Assessments of blood Cobalt

For assessments of cobalt in blood, the characteristics of the 6,692 participants included in the study are summarized in Table S3. Their weighted mean age was 58.6 (95% CI: 57.9, 59.3) years, with 3,470 being female (WP, 52.7%, 95% CI: 51.3%, 54.1%). Participants with higher blood cobalt levels tended to be older, female, have a lower body mass index, have lower total cholesterol, were more likely to have a history of stroke, and heart failure, and had a higher level of blood cadmium (all P < 0.05).

During a median follow-up period of 36.0 months (interquartile range: 23.8–49.0), 206 participants died, of whom 48 deaths were attributed to CVD, 48 to cancer, and 110 to other causes.

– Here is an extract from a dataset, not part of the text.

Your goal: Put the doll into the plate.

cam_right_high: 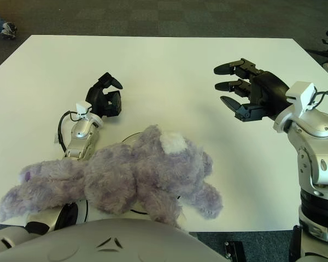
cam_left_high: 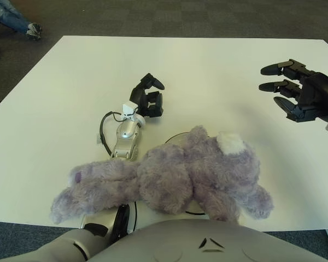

After adjusting for potential covariates, participants in the high blood cobalt group exhibited a significantly increased risk of all-cause mortality (HR: 2.20, 95% CI: 1.54, 3.15), and CVD mortality (HR: 2.37, 95% CI: 1.04, 5.40) compared to the low group. There was no significant difference between the moderate and low groups for these endpoints (Table 3). Additionally, models were also constructed using ln-transformed blood cobalt as a continuous covariate, and adjusted HRs and 95% CIs were calculated for all-cause mortality, and CVD mortality: Per 1 ln-unit increment, HR: 1.57 (95% CI: 1.15, 2.14), and 2.02 (95% CI: 1.10, 3.72), respectively (Table 3). Figure 1 illustrates the dose-response relationship between ln-transformed blood cobalt levels and the risk of all-cause and CVD mortality, all showing a linear correlation (P-nonlinearity > 0.05).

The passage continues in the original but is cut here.